# Tesla's Pigeon



## Scuiry (Jul 11, 2001)

Can anyone identify the pigeon shown in this search?

http://images.google.com/images?hl=en&q=tesla's+pigeon&gbv=2

The pigeon shown here is allegedly the one kept by Nikola Tesla, the famous early 20th century engineer who invented A/C electrical technology. At the end of his life he is said to have kept a pet pigeon that would visit his apartment in NY city. It reminds me a little of the "Dove of Archbishop John" story I've posted here and elsewhere.

Tesla had become a recluse at the end of his life after years of paranoia over Soviet "death rays". The term "mad scientist probably first became associated with him. He died shortly after his pigeon friend died. A friend of mine shared this story from a biography about him:

From PRODIGAL GENIUS: The Life of Nikola Tesla by John J. O'Neill:


"I have been feeding pigeons, thousands of them, for years; thousands of them, for who can tell --

"But there was one pigeon, a beautiful bird, pure white with light gray tips on its wings; that one was different. It was a female. I would know that pigeon anywhere.

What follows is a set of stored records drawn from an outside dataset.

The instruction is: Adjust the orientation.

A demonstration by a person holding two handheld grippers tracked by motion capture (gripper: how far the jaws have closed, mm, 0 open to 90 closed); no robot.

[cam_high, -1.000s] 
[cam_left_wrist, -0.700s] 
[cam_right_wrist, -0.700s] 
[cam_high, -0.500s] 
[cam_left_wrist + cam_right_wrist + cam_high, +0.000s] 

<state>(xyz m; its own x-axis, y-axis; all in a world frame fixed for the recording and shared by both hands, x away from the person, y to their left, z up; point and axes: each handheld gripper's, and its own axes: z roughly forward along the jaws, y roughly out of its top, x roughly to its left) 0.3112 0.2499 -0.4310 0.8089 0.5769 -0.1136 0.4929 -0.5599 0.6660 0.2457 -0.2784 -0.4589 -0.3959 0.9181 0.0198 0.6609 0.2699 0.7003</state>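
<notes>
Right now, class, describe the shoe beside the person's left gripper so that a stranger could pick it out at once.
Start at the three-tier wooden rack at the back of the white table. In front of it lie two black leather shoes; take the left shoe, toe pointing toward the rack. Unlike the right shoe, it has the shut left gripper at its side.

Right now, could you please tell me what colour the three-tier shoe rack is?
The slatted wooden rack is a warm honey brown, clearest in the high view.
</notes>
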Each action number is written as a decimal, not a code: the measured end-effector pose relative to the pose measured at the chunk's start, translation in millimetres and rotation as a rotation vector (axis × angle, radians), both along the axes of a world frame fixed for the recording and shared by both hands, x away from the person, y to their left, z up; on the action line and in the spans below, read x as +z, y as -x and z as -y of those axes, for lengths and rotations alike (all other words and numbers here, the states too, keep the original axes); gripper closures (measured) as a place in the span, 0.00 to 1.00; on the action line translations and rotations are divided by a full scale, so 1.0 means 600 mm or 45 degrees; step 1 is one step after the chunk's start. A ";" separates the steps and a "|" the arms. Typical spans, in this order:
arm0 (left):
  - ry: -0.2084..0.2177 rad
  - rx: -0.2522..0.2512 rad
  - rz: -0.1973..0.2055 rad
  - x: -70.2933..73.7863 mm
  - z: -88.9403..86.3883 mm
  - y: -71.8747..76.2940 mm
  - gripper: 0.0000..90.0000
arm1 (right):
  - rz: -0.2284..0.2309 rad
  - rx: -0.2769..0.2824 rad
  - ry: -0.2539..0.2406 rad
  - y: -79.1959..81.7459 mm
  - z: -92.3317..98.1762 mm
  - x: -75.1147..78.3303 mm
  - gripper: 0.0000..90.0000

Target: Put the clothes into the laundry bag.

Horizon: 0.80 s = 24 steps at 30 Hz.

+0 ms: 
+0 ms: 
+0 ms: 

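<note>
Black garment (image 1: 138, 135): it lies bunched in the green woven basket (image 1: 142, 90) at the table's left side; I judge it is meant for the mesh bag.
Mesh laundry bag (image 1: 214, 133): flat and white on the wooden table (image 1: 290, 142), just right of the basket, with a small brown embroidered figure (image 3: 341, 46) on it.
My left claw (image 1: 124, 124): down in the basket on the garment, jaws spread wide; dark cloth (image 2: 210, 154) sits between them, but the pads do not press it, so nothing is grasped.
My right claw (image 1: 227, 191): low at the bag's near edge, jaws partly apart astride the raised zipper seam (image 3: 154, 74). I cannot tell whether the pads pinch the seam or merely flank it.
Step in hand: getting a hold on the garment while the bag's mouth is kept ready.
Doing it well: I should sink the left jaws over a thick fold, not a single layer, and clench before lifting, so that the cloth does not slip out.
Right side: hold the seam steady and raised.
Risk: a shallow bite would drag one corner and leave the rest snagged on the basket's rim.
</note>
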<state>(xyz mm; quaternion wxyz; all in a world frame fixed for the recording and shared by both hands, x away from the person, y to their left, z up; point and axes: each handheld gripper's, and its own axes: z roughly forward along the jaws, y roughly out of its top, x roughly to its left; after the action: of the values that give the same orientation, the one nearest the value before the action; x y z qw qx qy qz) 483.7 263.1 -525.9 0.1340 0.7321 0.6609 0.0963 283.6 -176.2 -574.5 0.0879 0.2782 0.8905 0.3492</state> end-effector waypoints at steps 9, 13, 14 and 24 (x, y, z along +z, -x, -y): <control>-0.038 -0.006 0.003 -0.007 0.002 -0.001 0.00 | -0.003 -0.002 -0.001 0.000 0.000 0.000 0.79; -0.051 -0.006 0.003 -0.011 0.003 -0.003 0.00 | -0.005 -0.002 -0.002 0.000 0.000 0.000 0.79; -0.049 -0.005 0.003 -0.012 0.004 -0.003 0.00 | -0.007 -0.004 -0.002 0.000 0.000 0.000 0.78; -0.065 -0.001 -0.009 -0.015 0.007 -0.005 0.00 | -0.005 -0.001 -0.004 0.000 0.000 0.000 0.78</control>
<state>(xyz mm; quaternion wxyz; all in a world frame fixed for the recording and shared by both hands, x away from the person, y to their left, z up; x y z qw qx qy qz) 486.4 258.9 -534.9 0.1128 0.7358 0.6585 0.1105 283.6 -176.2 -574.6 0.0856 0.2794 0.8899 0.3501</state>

"No matter where I was that pigeon would find me; when I wanted her I had only to wish and call her and she would come flying to me. She understood me and I understood her.

"I loved that pigeon."

"Yes," he replied to an unasked question. "Yes, I loved that pigeon, I loved her as a man loves a woman, and she loved me. When she was ill I knew, and understood; she came to my room and I stayed beside her for days. I nursed her back to health. That pigeon was the joy of my life. If she needed me, nothing else mattered. As long as I had her, there was a purpose in my life.

"Then one night as I was lying in my bed in the dark, solving problems, as usual, she flew in through the open window and stood on my desk. I knew she wanted me; she wanted to tell me something important so I got up and went to her.

"As I looked at her I knew she wanted to tell me -- she was dying. And then, as I got her message, there came a light from her eyes -- powerful beams of light.

"Yes," he continued, again answering an unasked question, "it was a real light, a powerful, dazzling, blinding light, a light more intense than I had ever produced by the most powerful lamps in my laboratory.

"When that pigeon died, something went out of my life. Up to that time I knew with a certainty that I would complete my work, no matter how ambitious my program, but when that something went out of my life I knew my life's work was finished."

Stories like this are both touching and scary. For me, the thought of my life possibly ending all alone with only a pet or animal as my friend is sobering. But when life brings us to our knees we sometimes are comforted by these special graces and are better able to experience beauty and love. Knowing and loving pigeons has helped me see the whole world in a much deeper way.

Daniel


----------



## Pidgey (May 20, 2005)

Daniel,

You will find this post of this thread to be interesting, then:

http://www.pigeons.biz/forums/showthread.php?p=178107

Pidgey


----------



## ryannon (Jul 4, 2007)

I'd vaguely heard of Tesla's 'affair' with a pigeon, but never bothered to follow the story up.

Thanks for a really interesting post; when a guy like Tesla gets interested in pigeons you can be sure that there's more than meets the eye, so to speak.

As for finishing life old and abandoned with only a pigeon for company - hey, it could be worse: old and abandoned with _no_ pigeon for company!


----------